Twelve years ago the California state bar started receiving complaints about how the money was handled, and a few lesser known attorneys were disciplined, though not Geragos or another prominent L.A. attorney, Brian Kabateck.
Then six months ago, the Los Angeles Times reported that only 8% of Armenian claimants were approved for money from the settlement. The Times claimed that some of the money was sent to “pet charities of Geragos, Kabateck and others in the case,” including their alma mater, Loyala Law School, and hundreds of thousands of dollars were “directed to sham claimants.”
The attorneys insist they’ve done nothing wrong. Geragos released a statement saying, “This has been investigated three straight times. And we’ve been cleared all three times.”
What’s dumb here is that the state bar looked the other way for years, and it’s only now decided to investigate after the Times story got the attention of legislators in Sacramento, the people whom the state bar depends on to provide most of its funding. As I always say... follow the money.
DUMBERERERERERER — It Pays to Blow the Whistle
In news that will surprise no one, Biogen will pay a $900 million fine to settle claims that it paid doctors “speaking and consulting fees” to encourage them to prescribe its drugs. The company admits no guilt in the settlement. (BTW, who are these doctors, and why are they still allowed to practice?)
BUT FORGET ABOUT THAT, LISTEN TO THIS: The case was brought by a whistleblower named Michael Bawduniak, a former Biogen employee. The Wall Street Journal reports that under federal whistleblower legislation, Bawduniak will receive almost 30% of the fine, or about a quarter BILLION dollars.
His reaction to the news:
DUMBEST - This is Why We Can’t Have Nice Things
To celebrate its new direct service from Long Beach, CA, to Honolulu, Southwest teamed up with Guitar Center to present each passenger with a free ukelele.
There was also a 20-minute uke lesson on board, and then passengers were encouraged to put the instruments away for the rest of the trip.
How fun is that?
Well, back on the mainland, some people expressed their displeasure at the idea.

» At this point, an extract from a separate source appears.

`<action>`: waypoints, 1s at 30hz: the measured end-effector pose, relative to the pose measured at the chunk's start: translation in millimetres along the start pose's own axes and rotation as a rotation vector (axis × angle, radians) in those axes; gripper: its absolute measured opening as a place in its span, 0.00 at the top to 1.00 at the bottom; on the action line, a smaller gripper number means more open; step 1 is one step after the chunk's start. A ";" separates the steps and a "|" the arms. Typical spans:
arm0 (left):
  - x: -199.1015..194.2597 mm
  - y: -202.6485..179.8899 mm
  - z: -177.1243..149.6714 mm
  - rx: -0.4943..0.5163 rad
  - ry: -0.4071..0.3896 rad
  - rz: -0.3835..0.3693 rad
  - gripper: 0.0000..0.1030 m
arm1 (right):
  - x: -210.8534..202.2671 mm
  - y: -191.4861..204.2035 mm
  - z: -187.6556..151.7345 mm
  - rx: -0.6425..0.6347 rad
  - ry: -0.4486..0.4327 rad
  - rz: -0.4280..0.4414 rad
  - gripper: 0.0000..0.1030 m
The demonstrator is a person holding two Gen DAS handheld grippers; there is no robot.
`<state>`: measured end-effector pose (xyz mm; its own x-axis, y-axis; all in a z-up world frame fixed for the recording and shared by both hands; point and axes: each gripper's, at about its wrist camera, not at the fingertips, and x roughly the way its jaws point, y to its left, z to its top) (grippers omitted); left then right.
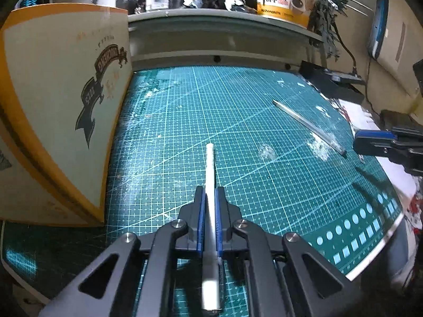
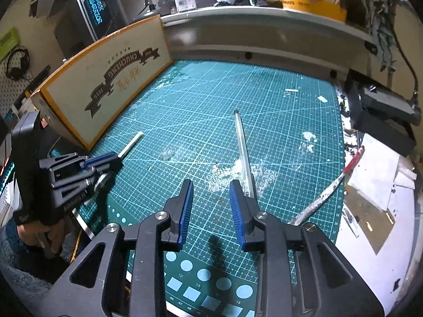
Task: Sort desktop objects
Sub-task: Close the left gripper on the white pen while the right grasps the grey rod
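- At the far left we see a cream box with an orange border (image 1: pixel 66 100) standing on its edge along the left side of the green cutting mat (image 1: pixel 238 121); its printed face looks onto the mat.
- Just right of the box, our left gripper (image 1: pixel 210 198) is pressed together on a white stick (image 1: pixel 210 169). The stick runs straight along the blue pads (image 1: pixel 202 211), its far end jutting past the fingertips toward the middle of the mat, its near end reaching back between the arms.
- In the right wrist view the same gripper (image 2: pixel 116 157) hangs low over the mat's left part, near the box's lower corner, with the stick's tip (image 2: pixel 132 141) pointing at the box.
- Between the stick and the next item the mat lies bare, marked only by white scuffs (image 1: pixel 267 152).
- Further right a clear pen (image 1: pixel 309 126) lies flat on the mat at a slant, touched by nothing.
- Our right gripper (image 2: pixel 211 187) stands part spread with nothing between its pads; the pen (image 2: pixel 244 153) lies just past its right fingertip, outside the gap.
- Right again, a paint-stained spatula with a red handle (image 2: pixel 325 187) lies across the mat's right edge.
- Behind the mat runs a raised grey shelf (image 2: pixel 264 18), closing off the back.
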<state>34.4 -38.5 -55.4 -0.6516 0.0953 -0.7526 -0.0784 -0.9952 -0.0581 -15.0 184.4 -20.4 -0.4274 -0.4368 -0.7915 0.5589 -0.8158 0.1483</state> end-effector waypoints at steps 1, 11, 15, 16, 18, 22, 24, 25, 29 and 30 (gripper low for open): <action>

“Literally cannot think of anything worse my god,” tweeted @CaitlinSouthan. Really? Nothing worse on a plane flight?
“If the flight I’m on ever turns into a surprise group music lesson I am going to sue the airline for $50 billion in emotional damages,” was the Twitter take by @doodlyroses, to which @CAPOTK7 replied, “Shut up and be happy.”
Everybody lighten up. This is a nice thing. The plane was going to Hawaii and the party was starting and this is how you do it.
That said, I did like Amtrak’s attempt to capitalize on the controversy. “Btw we have quiet cars,” the train operator tweeted, to which Southwest replied, “Are you able to strum your way over to Hawaii, though?”
DUMB … but Wonderful
First, American Airlines is trying to figure out why the PA system on two flights broadcast something that sounded like someone was either pleasuring himself or dealing with a bad case of food poisoning. The audio is both hilarious and disturbing, and the pilots swear they didn’t pull a prank.
JLo mostly uses the site to promote her beauty line and entrepreneurial activities, but who else on LinkedIn has a resume listing “36 years and 9 months” as an actor?
“Her first big break was as a ‘Fly Girl’ on the hit show ‘In Living Color,’” the bio begins. It ends with, “Her films have grossed a combined $2.9 billion.”
Oooooh, that Jennifer Lopez.
I’m exhausted. I left out so many candidates — e.g., the more Donald Trump talks to Maggie Haberman of the New York Times, the less money goes into his campaign coffers. However, I think I’ve thrown enough stones from my glass house for one day.